Hanalioglu Sahin, Gurses Muhammet Enes, Baylarov Baylar, Tunc Osman, Isikay Ilkay, Cagiltay Nergiz Ercil, Tatar Ilkan, Berker Mustafa
Department of Neurosurgery, Faculty of Medicine, Hacettepe University, Ankara, Turkey.
BTech Innovation, METU Technopark, Ankara, Turkey.
Front Surg. 2024 Apr 24;11:1386091. doi: 10.3389/fsurg.2024.1386091. eCollection 2024.
Neurosurgical patient-specific 3D models have been shown to facilitate learning, enhance planning skills and improve surgical results. However, there is limited data on the objective validation of these models. Here, we aim to investigate their potential for improving the accuracy of surgical planning process of the neurosurgery residents and their usage as a surgical planning skill assessment tool.

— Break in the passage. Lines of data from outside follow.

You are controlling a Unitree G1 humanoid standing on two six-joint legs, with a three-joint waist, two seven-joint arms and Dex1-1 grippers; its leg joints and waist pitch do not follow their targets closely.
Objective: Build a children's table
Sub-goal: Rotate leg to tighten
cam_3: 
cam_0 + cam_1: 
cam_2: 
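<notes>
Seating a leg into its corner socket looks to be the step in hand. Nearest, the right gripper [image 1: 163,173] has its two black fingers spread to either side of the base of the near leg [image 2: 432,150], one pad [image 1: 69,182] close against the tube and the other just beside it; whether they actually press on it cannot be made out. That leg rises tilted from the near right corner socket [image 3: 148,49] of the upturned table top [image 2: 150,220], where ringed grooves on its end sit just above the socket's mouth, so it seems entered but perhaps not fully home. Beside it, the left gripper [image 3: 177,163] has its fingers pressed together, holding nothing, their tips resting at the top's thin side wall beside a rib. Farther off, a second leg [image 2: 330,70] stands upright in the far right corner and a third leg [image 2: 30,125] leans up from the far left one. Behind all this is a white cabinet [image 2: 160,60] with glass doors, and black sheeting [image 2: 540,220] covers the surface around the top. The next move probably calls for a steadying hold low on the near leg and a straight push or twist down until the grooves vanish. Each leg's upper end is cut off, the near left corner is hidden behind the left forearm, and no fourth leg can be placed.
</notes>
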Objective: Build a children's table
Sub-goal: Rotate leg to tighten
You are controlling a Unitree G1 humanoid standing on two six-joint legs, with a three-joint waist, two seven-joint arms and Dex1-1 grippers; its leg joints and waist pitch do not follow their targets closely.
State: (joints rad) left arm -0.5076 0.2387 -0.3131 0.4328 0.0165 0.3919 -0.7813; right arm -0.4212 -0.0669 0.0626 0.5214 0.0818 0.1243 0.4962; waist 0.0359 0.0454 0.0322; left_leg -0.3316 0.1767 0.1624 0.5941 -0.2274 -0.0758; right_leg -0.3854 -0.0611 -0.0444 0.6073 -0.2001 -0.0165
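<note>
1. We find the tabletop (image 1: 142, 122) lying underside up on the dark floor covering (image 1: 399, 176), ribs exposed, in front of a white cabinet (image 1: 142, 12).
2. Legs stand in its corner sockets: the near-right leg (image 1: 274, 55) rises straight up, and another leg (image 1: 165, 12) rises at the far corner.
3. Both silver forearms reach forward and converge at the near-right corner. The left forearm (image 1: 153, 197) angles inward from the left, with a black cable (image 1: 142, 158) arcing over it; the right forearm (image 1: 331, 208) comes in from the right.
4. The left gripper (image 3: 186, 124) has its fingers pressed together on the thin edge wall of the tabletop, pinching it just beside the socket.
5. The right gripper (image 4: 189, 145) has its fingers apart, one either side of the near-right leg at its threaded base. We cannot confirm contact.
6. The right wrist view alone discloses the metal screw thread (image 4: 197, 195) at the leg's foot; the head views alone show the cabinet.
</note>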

A patient-specific 3D digital model of parasagittal meningioma case was constructed. Participants were invited to plan the incision and craniotomy first after the conventional planning session with MRI, and then with 3D model. A feedback survey was performed at the end of the session. Quantitative metrics were used to assess the performance of the participants in a double-blind fashion.

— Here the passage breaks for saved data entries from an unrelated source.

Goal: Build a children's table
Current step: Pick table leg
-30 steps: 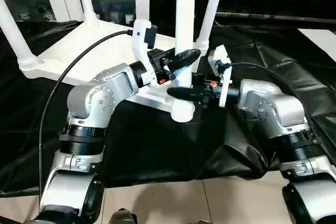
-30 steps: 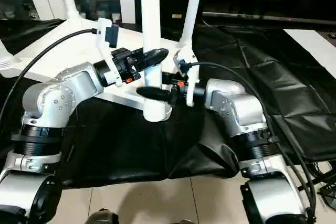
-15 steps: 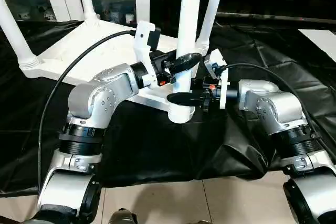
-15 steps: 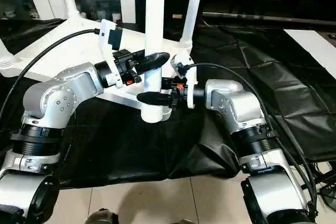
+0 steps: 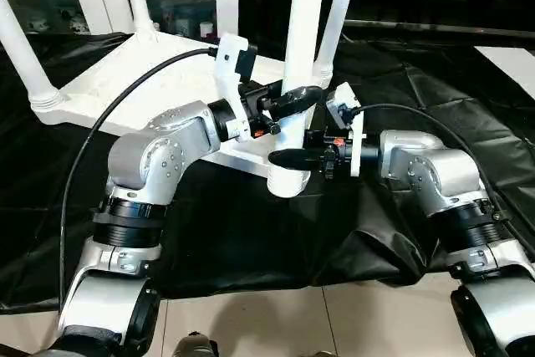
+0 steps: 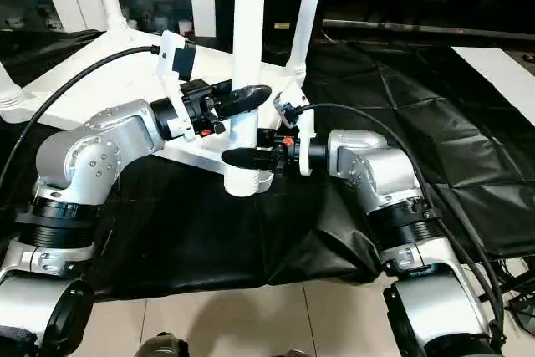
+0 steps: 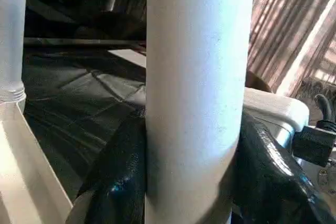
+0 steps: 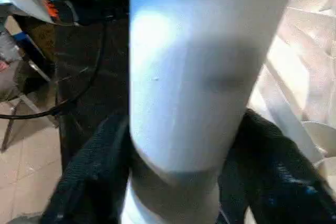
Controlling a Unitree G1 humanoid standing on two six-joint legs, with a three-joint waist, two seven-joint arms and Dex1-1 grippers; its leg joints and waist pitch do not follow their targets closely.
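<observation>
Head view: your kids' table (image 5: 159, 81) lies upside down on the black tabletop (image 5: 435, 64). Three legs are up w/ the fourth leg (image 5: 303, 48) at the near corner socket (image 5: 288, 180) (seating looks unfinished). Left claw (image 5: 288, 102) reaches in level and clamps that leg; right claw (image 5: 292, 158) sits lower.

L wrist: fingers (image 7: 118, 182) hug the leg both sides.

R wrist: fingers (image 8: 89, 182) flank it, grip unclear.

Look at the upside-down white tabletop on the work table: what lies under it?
Under the tabletop lies a crumpled black cover, spread over the work surface and hanging off the near edge. What the cover itself rests on is hidden, as is the tabletop's downward face.
</observation>
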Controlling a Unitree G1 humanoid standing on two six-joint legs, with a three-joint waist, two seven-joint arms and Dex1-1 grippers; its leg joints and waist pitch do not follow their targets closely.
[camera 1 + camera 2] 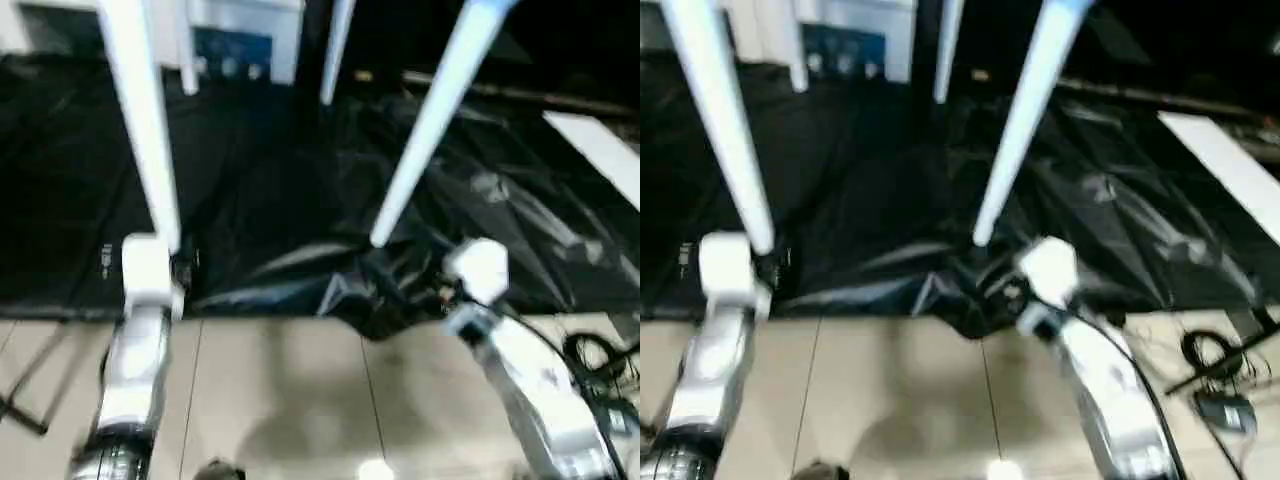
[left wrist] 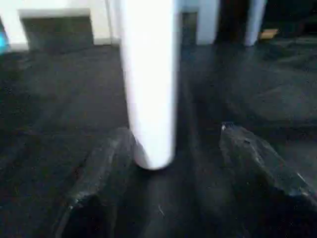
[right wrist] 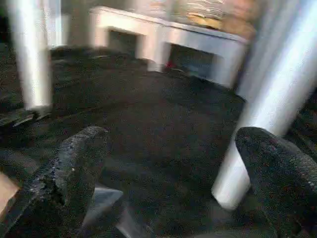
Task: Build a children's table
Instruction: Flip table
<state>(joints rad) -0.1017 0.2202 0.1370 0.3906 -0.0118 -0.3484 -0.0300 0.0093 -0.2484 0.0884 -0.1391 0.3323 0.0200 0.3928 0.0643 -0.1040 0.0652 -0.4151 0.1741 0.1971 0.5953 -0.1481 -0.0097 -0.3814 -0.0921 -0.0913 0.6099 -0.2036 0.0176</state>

A total of 38 neurosurgical residents and interns participated in this study. For estimated tumor projection on scalp, percent tumor coverage increased (66.4 ± 26.2%-77.2 ± 17.4%, = 0.026), excess coverage decreased (2,232 ± 1,322 mm-1,662 ± 956 mm, = 0.019); and craniotomy margin deviation from acceptable the standard was reduced (57.3 ± 24.0 mm-47.2 ± 19.8 mm, = 0.024) after training with 3D model. For linear skin incision, deviation from tumor epicenter significantly reduced from 16.3 ± 9.6 mm-8.3 ± 7.9 mm after training with 3D model only in residents ( = 0.02). The participants scored realism, performance, usefulness, and practicality of the digital 3D models very highly.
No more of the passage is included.